Tramway: la fiabilité avant tout!

CHRONIQUE / On apprenait cette semaine que la Société de transport de l’Outaouais embauchera un consultant en « acceptabilité sociale » pour vendre son projet de tramway à la population.

C’est une bonne idée de se faire accompagner dans un projet d’une telle envergure.

La STO a encore frais en tête les ratés qui ont accompagné la mise en service du Rapibus en octobre 2013. Vous vous souvenez ? Les autobus bondés qui passaient sans s’arrêter, les retards pour se rendre au boulot, les gens furieux sur les quais du nouveau Rapibus…

Tout cela survenait en plein cœur d’une course à la mairie qui allait coûter son poste à Marc Bureau.

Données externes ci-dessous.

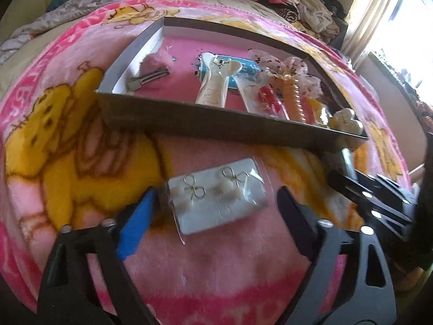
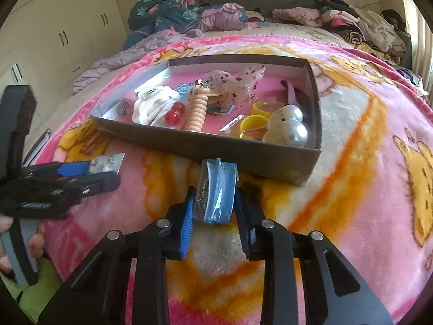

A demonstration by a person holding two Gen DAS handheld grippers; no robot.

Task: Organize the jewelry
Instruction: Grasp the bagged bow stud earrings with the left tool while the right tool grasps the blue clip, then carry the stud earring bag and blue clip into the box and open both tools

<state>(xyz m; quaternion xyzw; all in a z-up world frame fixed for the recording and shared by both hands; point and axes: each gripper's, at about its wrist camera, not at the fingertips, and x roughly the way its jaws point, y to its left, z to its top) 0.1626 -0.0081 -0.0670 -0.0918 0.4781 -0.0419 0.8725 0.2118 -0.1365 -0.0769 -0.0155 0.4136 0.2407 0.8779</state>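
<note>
A white earring card (image 1: 217, 197) in a clear sleeve, with two bow-shaped earrings, lies on the pink blanket. My left gripper (image 1: 216, 205) is open around it, one finger on each side, not touching; it also shows in the right wrist view (image 2: 89, 174) with the card (image 2: 107, 163). My right gripper (image 2: 215, 203) is shut on a blue packet (image 2: 216, 189) and holds it just in front of the grey box (image 2: 243, 157). The box (image 1: 216, 124) holds several hair clips, bows and rings.
The blanket covers a bed; piled clothes (image 2: 338, 21) lie at the far end. White cupboards (image 2: 54, 35) stand to the left and a bright window (image 1: 400, 32) to the right. The right gripper's body (image 1: 379, 200) sits close beside my left fingers.
</note>
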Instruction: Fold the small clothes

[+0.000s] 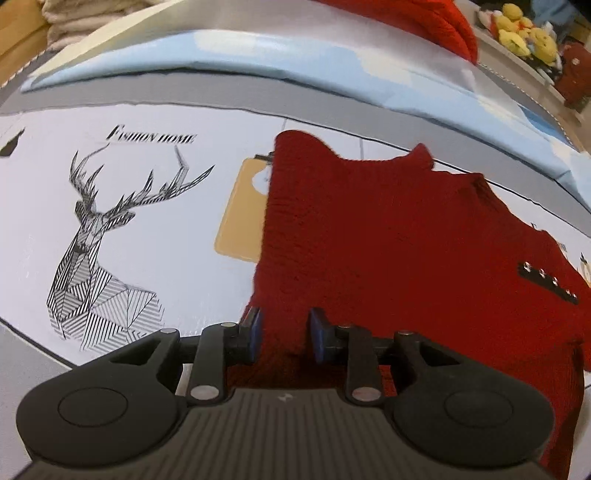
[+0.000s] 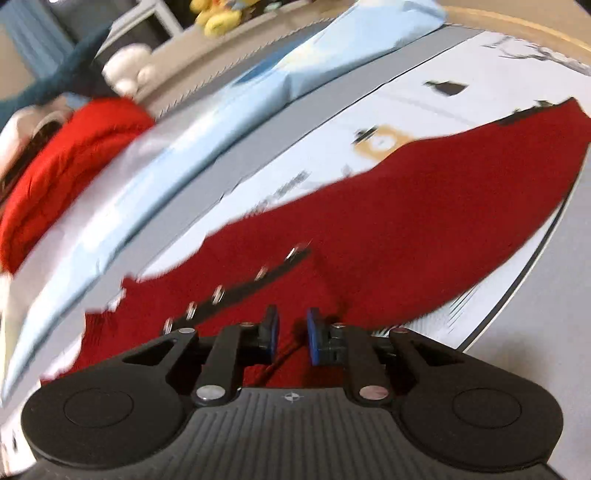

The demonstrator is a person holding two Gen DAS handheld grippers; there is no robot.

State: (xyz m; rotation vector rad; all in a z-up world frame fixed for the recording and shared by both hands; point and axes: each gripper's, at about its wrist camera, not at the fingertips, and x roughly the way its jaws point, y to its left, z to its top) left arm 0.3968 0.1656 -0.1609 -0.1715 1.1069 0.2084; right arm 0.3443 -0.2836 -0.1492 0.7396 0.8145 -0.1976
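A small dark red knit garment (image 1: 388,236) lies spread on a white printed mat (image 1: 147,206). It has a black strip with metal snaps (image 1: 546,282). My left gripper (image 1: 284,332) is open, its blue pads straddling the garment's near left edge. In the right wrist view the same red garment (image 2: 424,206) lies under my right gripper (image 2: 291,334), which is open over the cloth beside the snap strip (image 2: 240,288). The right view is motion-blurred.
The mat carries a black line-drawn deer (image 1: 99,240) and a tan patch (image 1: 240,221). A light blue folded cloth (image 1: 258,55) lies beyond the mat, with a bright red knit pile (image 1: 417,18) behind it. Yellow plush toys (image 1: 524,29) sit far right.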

La STO n’a pas envie de revivre ce cauchemar. Avec son expert en acceptabilité sociale, elle va au-devant des coups. Et c’est louable, pourvu que le recours à ce consultant ne remplace pas de véritables consultations publiques !

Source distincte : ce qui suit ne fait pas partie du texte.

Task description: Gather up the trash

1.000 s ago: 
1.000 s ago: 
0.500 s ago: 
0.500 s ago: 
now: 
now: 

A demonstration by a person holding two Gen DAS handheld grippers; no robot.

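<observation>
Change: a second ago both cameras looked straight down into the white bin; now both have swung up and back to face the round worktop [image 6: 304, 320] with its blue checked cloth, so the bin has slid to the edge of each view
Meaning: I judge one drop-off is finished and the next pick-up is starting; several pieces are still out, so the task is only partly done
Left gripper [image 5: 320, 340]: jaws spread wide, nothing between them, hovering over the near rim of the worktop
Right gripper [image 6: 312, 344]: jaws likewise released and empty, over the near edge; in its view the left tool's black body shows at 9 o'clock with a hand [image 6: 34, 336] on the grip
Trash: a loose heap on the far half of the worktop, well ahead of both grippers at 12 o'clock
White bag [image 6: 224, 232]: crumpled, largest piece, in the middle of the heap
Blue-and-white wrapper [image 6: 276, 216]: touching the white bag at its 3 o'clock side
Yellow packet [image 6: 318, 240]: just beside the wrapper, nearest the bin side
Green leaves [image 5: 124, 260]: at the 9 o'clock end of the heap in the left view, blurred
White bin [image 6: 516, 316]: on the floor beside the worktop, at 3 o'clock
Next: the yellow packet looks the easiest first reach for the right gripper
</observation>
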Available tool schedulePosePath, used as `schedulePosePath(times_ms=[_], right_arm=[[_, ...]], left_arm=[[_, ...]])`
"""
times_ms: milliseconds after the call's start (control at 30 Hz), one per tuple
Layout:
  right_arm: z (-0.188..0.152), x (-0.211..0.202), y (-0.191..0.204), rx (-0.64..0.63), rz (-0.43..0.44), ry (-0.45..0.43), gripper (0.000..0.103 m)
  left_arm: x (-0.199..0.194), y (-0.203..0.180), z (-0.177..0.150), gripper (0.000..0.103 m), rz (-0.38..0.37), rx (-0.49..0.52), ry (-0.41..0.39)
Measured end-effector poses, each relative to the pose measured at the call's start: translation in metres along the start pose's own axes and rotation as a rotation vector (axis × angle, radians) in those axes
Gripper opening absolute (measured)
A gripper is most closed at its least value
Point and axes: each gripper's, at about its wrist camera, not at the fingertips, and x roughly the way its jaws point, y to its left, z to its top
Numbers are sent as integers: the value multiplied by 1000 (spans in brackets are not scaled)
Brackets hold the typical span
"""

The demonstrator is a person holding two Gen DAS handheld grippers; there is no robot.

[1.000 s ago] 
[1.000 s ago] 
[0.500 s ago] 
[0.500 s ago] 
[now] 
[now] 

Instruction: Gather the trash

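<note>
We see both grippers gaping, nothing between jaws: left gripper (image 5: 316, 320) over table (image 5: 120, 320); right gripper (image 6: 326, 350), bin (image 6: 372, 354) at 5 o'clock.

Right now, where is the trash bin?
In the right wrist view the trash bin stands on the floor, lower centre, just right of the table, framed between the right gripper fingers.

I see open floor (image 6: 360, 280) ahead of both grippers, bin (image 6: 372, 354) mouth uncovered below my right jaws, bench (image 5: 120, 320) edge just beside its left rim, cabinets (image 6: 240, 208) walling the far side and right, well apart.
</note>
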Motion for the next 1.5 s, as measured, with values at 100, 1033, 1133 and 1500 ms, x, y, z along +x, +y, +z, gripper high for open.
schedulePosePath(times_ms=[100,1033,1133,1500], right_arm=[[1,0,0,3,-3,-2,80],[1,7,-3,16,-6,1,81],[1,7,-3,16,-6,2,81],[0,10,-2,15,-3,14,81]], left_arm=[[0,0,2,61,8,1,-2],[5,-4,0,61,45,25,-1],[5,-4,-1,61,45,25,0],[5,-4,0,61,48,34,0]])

Vrai aussi que la STO aura fort à faire pour rassurer les gens.

Le tramway de l’Ouest passera dans des zones densément peuplées, autant à Aylmer que dans Le Plateau. Ça veut dire du bruit, des vibrations, probablement des expropriations... J’entends déjà les commerçants protester lorsqu’on voudra sacrifier des stationnements sur rue pour faire place au tramway.

Mais au-delà de toutes ces considérations, si la STO veut vendre son projet de tramway à la population, elle devra se faire rassurante sur un point essentiel : la fiabilité.

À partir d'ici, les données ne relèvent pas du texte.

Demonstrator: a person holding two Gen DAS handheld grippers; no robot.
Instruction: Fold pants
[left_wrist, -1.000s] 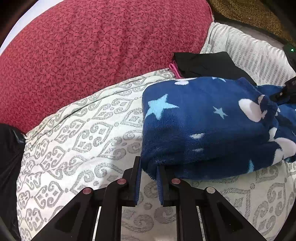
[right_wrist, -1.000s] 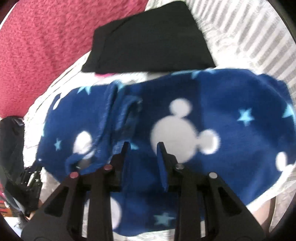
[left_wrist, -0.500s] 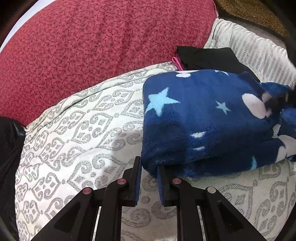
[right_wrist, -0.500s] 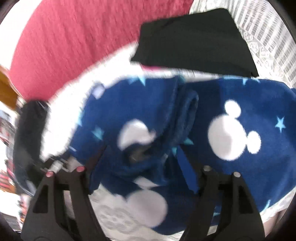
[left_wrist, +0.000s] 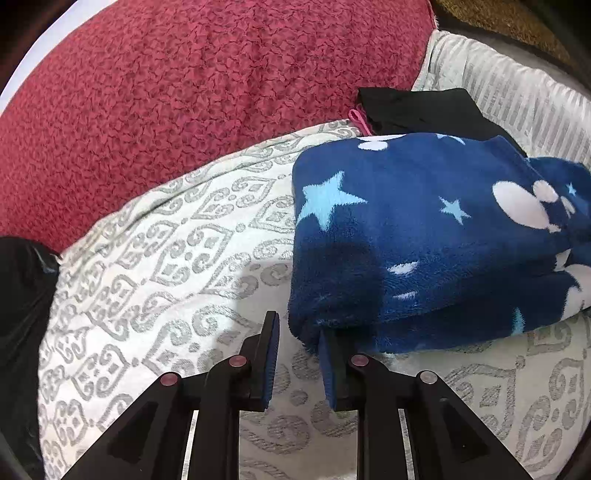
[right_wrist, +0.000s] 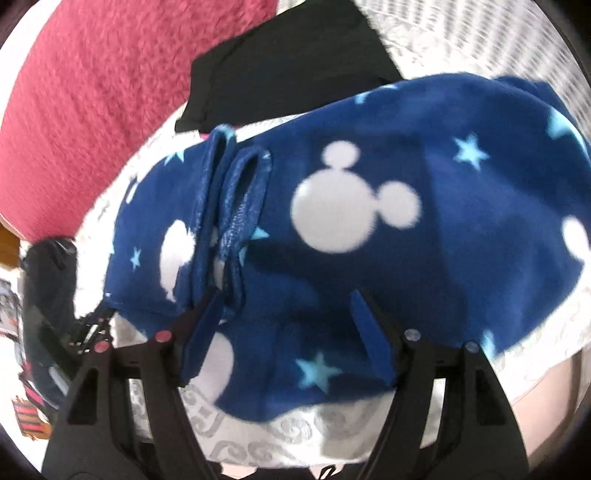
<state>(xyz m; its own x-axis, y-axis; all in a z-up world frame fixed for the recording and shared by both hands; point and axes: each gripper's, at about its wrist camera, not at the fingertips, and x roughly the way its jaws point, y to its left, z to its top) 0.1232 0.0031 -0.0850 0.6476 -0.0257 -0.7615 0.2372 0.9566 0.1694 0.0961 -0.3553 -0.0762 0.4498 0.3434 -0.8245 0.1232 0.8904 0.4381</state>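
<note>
Left wrist: pants (left_wrist: 424, 236) folded into a bundle (mostly done); left gripper (left_wrist: 299, 354) just releasing corner; right gripper (right_wrist: 288, 332) spread, empty.

Left wrist view looks steeply down along its gripper (left_wrist: 297, 350), close to the near corner of the blue fleece pants (left_wrist: 424, 240). Right wrist view, likewise steep and close, looks down over their middle (right_wrist: 351, 221). Both share the pants, black garment (left_wrist: 417, 110) and red blanket (left_wrist: 184, 92).
</note>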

Avec la ratés du train léger à Ottawa, je pense que c’est la variante cruciale de l’équation.

Ottawa s’est dotée du nec plus ultra en matière de transport en commun. Un train léger de 2,1 milliards, censé relier la station Blair au Pré Tunney en 24 minutes chrono.

Mais des portes qui bloquent, des ordinateurs de bord qui gèlent, des rails qui fendent provoquent des retards à répétition. Au point où des usagers boudent le train léger pour se déplacer en vélo d’hiver, en autobus ou, pire, en voiture...

Le maire Jim Watson se dit « furieux » contre le maître d’œuvre du projet, le Groupe de transport Rideau. Pour compenser le manque d’efficacité du train léger, OC Transpo remettra d’ailleurs 80 autobus sur la route d’ici la fin de l’année en cours.

Peut-être que tous ces cahots ne sont que temporaires et cesseront après l’inévitable période de mise au point. En attendant, ce train léger qui devait être rassembleur et structurant pour la Ville d’Ottawa a des allures de cauchemar certains matins plus pénibles.

On ne veut pas d’un tel scénario à Gatineau !

La STO nous dit que l’expert en acceptabilité sociale aura comme mandat d’aller au-devant des gens, et d’entamer un « dialogue » avec la population. On parle même de rencontres individuelles.

S’il cogne à ma porte, je n’aurais qu’une chose à lui dire.

Tu veux nous vendre ton tramway de 2,1 milliards dans l’ouest de Gatineau ? À ce prix-là, garantis-nous qu’il sera fiable à 100 %.